## [PROBLEM DETAILS]
What you return should be every line of the material, unchanged.

## [DATA EXTRACT]
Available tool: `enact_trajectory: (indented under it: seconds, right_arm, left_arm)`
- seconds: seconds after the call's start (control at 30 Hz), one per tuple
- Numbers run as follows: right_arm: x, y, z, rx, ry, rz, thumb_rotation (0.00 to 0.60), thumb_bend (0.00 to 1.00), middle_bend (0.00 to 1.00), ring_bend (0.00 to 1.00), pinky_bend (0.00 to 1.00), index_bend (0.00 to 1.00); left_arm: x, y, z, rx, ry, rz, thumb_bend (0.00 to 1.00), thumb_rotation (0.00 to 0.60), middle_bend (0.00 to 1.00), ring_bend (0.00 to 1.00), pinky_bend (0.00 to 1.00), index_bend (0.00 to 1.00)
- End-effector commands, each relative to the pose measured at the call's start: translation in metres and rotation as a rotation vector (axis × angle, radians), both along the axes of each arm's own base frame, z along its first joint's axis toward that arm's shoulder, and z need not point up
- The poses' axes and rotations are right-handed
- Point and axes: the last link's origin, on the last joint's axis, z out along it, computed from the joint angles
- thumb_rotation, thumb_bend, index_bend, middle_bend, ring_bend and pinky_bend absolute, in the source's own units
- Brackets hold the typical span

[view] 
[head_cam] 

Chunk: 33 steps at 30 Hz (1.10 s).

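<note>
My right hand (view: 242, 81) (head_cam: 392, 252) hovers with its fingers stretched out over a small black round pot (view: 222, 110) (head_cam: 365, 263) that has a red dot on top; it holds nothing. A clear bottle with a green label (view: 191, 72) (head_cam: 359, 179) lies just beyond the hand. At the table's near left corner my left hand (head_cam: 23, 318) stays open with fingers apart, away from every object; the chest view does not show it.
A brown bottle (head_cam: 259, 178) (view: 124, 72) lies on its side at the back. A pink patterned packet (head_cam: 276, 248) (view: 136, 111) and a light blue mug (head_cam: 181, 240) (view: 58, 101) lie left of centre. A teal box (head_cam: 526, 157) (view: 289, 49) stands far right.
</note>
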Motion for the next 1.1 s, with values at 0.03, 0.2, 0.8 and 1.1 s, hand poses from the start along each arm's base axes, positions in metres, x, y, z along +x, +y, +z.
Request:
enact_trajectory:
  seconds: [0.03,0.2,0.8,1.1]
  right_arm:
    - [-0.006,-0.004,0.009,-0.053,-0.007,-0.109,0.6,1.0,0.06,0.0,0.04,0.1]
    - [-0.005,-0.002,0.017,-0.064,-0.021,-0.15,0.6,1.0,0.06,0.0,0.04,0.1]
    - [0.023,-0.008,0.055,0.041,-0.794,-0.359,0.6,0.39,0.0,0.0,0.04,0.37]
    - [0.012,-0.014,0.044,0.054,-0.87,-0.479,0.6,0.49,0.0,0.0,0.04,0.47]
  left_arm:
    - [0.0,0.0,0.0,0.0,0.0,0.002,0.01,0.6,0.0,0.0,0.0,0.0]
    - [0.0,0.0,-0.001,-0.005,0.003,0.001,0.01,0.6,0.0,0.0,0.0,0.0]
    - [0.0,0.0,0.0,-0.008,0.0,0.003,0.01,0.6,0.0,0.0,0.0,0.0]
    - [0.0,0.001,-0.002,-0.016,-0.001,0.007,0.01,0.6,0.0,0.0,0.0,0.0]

## [SOLUTION TO THE PROBLEM]
Available tool: `enact_trajectory: (indented under it: seconds, right_arm, left_arm)`
- seconds: seconds after the call's start (control at 30 Hz), one per tuple
- Numbers run as follows: right_arm: x, y, z, rx, ry, rz, thumb_rotation (0.00 to 0.60), thumb_bend (0.00 to 1.00), middle_bend (0.00 to 1.00), ring_bend (0.00 to 1.00), pinky_bend (0.00 to 1.00), index_bend (0.00 to 1.00); left_arm: x, y, z, rx, ry, rz, thumb_bend (0.00 to 1.00), thumb_rotation (0.00 to 0.60), middle_bend (0.00 to 1.00), ring_bend (0.00 to 1.00), pinky_bend (0.00 to 1.00), index_bend (0.00 to 1.00)
- End-effector commands, each relative to the pose measured at the call's start: translation in metres and rotation as a rotation vector (axis × angle, radians), both along the axes of each arm's own base frame, z along its first joint's axis toward that arm's shoulder, and z need not point up
- The poses' axes and rotations are right-handed
- Point and axes: the last link's origin, on the last joint's axis, z out along it, computed from the joint angles
- thumb_rotation, thumb_bend, index_bend, middle_bend, ring_bend and pinky_bend absolute, in the source's own units
- Brackets hold the typical span

[view] 
[head_cam] 

Chunk: 33 steps at 30 Hz (1.10 s).

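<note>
My right hand (view: 242, 81) (head_cam: 392, 252) hovers with its fingers stretched out over a small black round pot (view: 222, 110) (head_cam: 365, 263) that has a red dot on top; it holds nothing. A clear bottle with a green label (view: 191, 72) (head_cam: 359, 179) lies just beyond the hand. At the table's near left corner my left hand (head_cam: 23, 318) stays open with fingers apart, away from every object; the chest view does not show it.
A brown bottle (head_cam: 259, 178) (view: 124, 72) lies on its side at the back. A pink patterned packet (head_cam: 276, 248) (view: 136, 111) and a light blue mug (head_cam: 181, 240) (view: 58, 101) lie left of centre. A teal box (head_cam: 526, 157) (view: 289, 49) stands far right.
</note>
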Motion for the next 1.1 s, with values at 0.03, 0.2, 0.8 and 1.1 s, hand poses from the start along each arm's base axes, positions in metres, x, y, z along +x, +y, +z.
Request:
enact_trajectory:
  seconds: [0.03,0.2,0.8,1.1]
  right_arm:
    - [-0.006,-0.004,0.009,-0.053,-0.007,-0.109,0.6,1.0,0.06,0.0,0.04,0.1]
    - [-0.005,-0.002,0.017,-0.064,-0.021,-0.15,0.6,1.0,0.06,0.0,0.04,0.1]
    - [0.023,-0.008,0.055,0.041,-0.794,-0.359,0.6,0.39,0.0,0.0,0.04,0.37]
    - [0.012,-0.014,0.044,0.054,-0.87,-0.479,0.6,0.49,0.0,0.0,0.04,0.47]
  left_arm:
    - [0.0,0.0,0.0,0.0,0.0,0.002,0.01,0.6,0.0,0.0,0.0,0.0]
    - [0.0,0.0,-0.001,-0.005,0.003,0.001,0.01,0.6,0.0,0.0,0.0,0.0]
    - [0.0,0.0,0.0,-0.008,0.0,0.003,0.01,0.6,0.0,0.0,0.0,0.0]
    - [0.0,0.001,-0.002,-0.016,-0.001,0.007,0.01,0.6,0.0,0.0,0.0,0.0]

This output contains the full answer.